§ **WORK INSTRUCTIONS**
Lines from the one containing "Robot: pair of" through the end of the material below should be given again exactly, with no others.

§ **GIVEN INFORMATION**
"""

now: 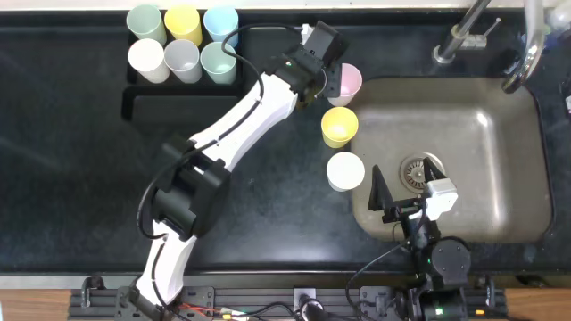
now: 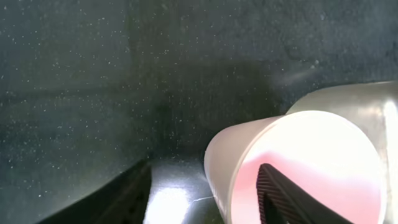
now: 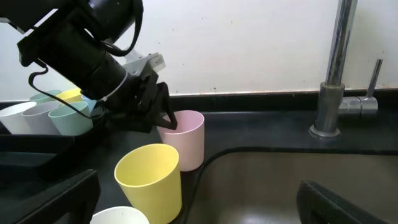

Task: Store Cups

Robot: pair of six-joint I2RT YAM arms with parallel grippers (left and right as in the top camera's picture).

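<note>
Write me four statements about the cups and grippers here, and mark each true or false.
1. Six cups stand in the tray. True.
2. The pink cup lies on its side in the sink. False: it stands upright on the counter by the sink's corner.
3. The left gripper has one finger inside the pink cup. True.
4. The right gripper holds the yellow cup. False: it is open and empty over the sink, and the yellow cup stands on the counter at the sink's edge.
</note>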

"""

§ **EXERCISE RESULT**
Robot: pair of six-joint I2RT YAM arms with parallel grippers (left and right as in the top camera's picture).

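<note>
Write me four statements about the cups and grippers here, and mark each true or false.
1. Six cups stand in the tray. True.
2. The pink cup lies on its side in the sink. False: it stands upright on the counter by the sink's corner.
3. The left gripper has one finger inside the pink cup. True.
4. The right gripper holds the yellow cup. False: it is open and empty over the sink, and the yellow cup stands on the counter at the sink's edge.
</note>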

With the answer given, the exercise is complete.